MistNet, founded by former Juniper employees, moves AI processing to the network edge to build distributed detection and analysis models for security.

AI-based startup MistNet is moving intelligence to the edge of the network in an attempt to speed recognition of malicious and suspicious activity and reduce the amount of data that has to be moved from edge to cloud for analysis, storage, and forensics. This week's closing of a $7 million Series A funding round will help it put that intelligence into the field.

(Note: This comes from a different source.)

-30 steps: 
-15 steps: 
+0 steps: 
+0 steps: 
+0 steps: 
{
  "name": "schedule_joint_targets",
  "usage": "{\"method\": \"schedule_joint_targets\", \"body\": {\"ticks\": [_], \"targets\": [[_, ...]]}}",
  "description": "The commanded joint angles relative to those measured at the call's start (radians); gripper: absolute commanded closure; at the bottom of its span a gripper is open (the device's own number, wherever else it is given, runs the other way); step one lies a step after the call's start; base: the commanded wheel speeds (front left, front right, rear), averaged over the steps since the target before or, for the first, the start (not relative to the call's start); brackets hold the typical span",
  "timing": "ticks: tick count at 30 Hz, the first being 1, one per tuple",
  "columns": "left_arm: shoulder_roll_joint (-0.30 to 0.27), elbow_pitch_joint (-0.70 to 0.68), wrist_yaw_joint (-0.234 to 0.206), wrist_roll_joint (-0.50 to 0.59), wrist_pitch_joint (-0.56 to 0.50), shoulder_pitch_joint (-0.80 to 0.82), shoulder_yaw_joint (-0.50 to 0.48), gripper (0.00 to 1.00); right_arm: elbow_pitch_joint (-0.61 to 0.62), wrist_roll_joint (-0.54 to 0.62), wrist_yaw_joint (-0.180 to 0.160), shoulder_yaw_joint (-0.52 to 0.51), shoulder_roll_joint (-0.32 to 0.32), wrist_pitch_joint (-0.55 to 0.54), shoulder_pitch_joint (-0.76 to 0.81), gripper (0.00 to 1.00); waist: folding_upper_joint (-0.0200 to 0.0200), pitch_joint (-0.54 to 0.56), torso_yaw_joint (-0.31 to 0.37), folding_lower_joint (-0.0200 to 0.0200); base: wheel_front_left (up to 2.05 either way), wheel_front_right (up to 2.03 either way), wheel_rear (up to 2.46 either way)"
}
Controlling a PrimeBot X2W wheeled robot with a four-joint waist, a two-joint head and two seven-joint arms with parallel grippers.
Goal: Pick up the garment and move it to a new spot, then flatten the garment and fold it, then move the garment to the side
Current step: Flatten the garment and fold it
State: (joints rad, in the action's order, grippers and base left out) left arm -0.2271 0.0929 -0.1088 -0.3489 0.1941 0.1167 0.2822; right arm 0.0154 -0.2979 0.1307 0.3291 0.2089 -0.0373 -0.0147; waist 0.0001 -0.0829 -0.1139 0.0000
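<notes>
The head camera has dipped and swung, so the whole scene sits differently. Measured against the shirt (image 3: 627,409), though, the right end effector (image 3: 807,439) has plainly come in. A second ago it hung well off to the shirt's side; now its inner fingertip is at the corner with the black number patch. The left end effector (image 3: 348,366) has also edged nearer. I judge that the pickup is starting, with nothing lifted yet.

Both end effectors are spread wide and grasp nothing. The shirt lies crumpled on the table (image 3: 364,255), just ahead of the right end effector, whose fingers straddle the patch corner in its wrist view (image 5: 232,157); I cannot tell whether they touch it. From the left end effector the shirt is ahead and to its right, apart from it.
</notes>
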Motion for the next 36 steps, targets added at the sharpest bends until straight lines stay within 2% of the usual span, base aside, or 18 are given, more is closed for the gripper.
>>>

MistNet, founded by a team who met while working at Juniper Networks, dubs the technology "mist computing" and its application in its products "CyberMist." CyberMist uses a distributed analytical mesh that has artificial intelligence (AI)-based analysis occurring at the edge of the network under the control of a central, cloud-based manager.

CyberMist will typically be used to deliver information to security analysts for their work, according to the company. Although integration tools are available to link CyberMist to remediation systems, "We don't want to be the the automation end of a SOAR [security orchestration, automation, and response solution]. We have integrations with the major SOARs, and we can automate do automatic remediation on that basis," says CyberMist president and CEO Geoffrey Mattson.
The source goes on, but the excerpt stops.